Scatterplots for the three datasets derived from 4-aminohippuric acid: (a) the full data set, (b) the dataset with low and moderate counts, and (c) the dataset with only low counts. The approximate p-values of the x²-statistics are indicated by color code, and the p-values of the pooled X²-statistics are listed.

Figure 5

(Top) Histograms of the p-values corresponding to the x²-statistics derived from the three datasets and (bottom) quantile−quantile plots of the x²-statistics themselves, compared to the theoretical χ₁²-distribution. Only the dataset of low counts seems to closely approximate the χ₁²-distribution.

Figure 6

(Top) Histograms of the p-values corresponding to the x²-statistics derived from the three datasets after they had been corrected for detector saturation and (bottom) quantile−quantile plots of the x² statistics themselves, compared to the theoretical χ₁²-distribution. Only for the dataset of low and moderate counts does the correction seem to cause the distribution of the x²-statistics to be substantially closer to the χ₁²-distribution than it was for the raw data, although some deviations remain.

Figure 7

Ion counts of 4-aminohippuric acid (blue), the fragment formed by the loss of carbon dioxide (black), and a partially coeluting compound (red) used in the ionization suppression test. If the rate functions of 4-aminohippuric acid and its fragment were reduced by significantly differing factors by the partially coeluting compound, we would expect their ratio to start shifting near scan number 1680, but no such effect is observed.

Figure 8

Histogram of the p-values returned by the GOF test when applied to the low ion counts of the six parent−fragment pairs (left), and quantile−quantile plot of the corresponding x²-statistics (right). The results are consistent with those obtained for the isotopologues, and there is no evidence that the coelution of distinct compounds affects the validity of the GOF test.

Figure 9

Plots of the percentage of the isotopologue pairs that are classified as exhibiting partial coelution by the GOF test (blue) and the correlation (red), as a function of “increasingly partial” coelution.

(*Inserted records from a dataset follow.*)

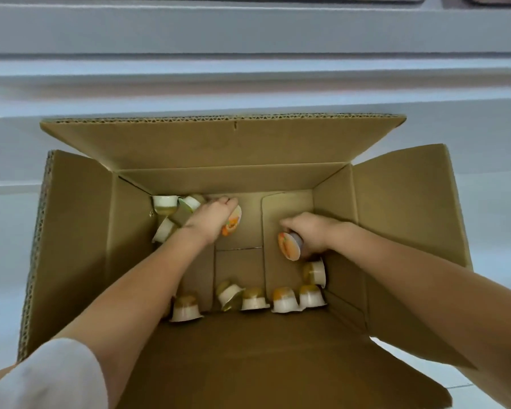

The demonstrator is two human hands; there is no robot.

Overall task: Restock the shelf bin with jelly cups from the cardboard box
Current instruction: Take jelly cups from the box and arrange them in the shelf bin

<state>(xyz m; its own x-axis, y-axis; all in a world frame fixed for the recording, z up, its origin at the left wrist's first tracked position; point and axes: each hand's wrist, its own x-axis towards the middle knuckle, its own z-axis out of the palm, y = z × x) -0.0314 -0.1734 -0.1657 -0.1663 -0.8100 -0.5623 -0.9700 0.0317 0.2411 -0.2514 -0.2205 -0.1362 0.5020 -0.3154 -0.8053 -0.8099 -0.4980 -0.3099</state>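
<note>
Two hands, left (211, 215) and right (309, 231), each grip a jelly cup inside the cardboard box (219, 149).

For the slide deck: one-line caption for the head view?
Both hands, left hand and right hand, each grip a jelly cup inside the cardboard box.

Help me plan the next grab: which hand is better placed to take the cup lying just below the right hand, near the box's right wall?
Right. The right hand is directly above that cup, though it already holds a jelly cup. The left hand is across the cardboard box, holding its own cup.
</note>
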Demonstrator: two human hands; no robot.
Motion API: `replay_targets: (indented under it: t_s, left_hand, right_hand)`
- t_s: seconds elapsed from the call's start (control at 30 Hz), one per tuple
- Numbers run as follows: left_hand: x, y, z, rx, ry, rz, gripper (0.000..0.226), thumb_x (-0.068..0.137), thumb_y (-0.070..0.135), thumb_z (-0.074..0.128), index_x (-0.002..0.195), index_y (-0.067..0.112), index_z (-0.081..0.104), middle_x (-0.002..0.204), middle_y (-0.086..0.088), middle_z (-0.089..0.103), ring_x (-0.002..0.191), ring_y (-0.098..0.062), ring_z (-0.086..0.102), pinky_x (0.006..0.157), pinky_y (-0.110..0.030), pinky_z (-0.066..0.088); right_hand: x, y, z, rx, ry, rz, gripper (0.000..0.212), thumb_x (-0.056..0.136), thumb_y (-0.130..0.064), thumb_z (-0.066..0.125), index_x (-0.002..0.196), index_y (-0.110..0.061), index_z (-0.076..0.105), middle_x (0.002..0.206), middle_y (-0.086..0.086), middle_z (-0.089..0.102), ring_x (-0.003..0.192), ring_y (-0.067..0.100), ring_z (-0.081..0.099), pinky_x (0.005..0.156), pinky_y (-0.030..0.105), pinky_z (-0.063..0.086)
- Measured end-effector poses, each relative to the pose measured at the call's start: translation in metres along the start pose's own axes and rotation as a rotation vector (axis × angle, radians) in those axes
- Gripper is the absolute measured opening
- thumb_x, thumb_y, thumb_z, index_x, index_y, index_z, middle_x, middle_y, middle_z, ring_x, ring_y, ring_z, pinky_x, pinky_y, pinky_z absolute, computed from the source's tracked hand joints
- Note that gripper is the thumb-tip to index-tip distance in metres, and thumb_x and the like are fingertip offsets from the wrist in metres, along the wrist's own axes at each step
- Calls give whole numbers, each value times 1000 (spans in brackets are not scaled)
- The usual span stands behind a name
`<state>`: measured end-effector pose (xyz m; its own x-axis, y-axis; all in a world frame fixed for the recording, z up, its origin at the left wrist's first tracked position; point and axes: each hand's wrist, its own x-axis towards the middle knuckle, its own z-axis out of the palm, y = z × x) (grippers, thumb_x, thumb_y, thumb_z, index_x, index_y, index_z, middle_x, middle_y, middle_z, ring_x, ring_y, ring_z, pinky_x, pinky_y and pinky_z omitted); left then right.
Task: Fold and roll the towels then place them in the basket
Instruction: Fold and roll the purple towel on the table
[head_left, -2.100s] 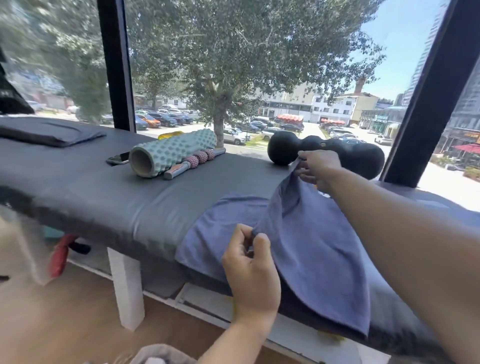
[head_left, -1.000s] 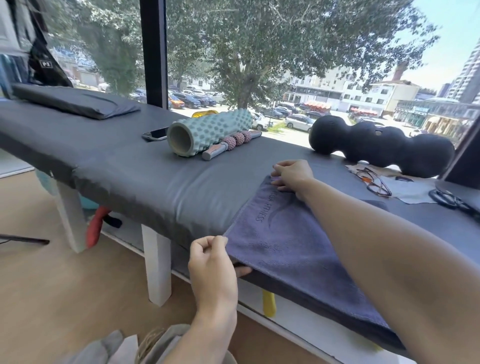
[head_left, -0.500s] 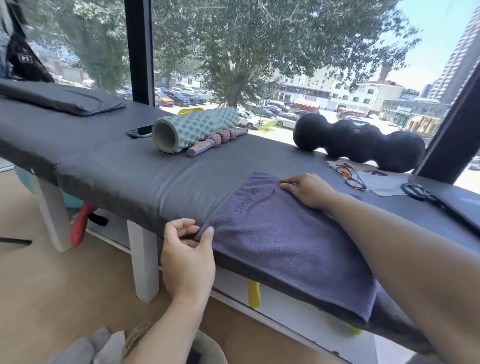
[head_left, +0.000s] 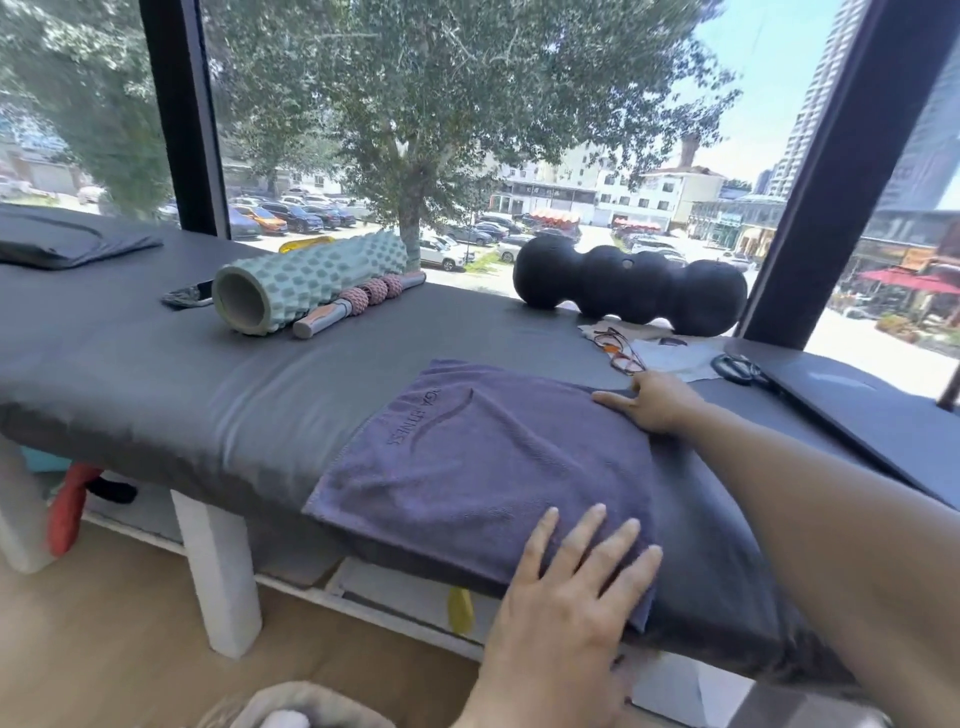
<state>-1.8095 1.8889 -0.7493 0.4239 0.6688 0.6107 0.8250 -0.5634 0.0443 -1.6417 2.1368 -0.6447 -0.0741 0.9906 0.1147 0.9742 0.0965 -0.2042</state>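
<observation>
At the centre of the frame a folded purple towel (head_left: 483, 467) lies flat on a grey padded massage bed (head_left: 218, 400), its near edge hanging just over the bed's front side and a printed logo showing near its upper left corner. The left hand (head_left: 576, 587), low in the frame, rests palm down on the towel's lower right corner with its fingers straight and spread, so its grip is loose and holds nothing. The right hand (head_left: 649, 402), right of centre, presses the towel's upper right edge with its fingers extended flat, likewise grasping nothing; its forearm runs down to the right edge of the frame. At the bottom edge, left of the left wrist, the pale rim of a basket (head_left: 306, 699) shows with something white inside, too cut off to identify. Toward the upper left of the bed lies a mint green foam roller (head_left: 306, 286), with a pink massage stick (head_left: 358, 304) just beside it on the right and a phone (head_left: 189, 296) on its left. A black lumpy roller (head_left: 628, 288) sits by the window at upper right. Just past the right hand are eyeglasses (head_left: 618, 351) on a pale cloth (head_left: 670, 356), near black scissors (head_left: 737, 369) and a dark laptop (head_left: 852, 400). A flat grey pillow (head_left: 62, 241) lies at the far left.
</observation>
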Motion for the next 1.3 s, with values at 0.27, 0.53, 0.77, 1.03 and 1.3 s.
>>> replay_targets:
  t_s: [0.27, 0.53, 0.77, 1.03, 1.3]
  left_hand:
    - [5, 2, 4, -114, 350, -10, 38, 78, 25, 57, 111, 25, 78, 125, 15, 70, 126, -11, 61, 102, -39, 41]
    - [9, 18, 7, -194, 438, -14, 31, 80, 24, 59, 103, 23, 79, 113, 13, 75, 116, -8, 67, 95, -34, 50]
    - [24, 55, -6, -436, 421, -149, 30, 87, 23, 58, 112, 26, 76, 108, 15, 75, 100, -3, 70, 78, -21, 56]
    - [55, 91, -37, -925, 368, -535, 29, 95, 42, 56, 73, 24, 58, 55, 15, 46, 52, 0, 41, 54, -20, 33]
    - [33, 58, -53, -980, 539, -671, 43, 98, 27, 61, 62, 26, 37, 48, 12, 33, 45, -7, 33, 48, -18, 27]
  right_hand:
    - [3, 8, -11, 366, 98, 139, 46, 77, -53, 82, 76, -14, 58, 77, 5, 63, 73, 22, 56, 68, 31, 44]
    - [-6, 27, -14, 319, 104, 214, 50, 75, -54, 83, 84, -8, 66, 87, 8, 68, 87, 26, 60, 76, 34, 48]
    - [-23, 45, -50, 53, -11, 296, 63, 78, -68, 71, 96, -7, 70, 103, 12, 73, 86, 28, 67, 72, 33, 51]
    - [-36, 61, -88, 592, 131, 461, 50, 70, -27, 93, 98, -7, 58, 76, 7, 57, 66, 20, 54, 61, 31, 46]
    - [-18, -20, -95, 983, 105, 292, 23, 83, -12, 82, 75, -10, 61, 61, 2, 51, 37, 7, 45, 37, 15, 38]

Only the leftmost point corresponds to exactly coeluting peaks and thereby indicates the false-positive rate. False-negative rates correspond to 100 minus the ordinate for nonzero retention time shifts. Plot (a) standardizes the two tests by matching their false positive rates, while plot (b) matches their false negative rates. Clearly, the performance of the GOF test is considerably better than that of the correlation.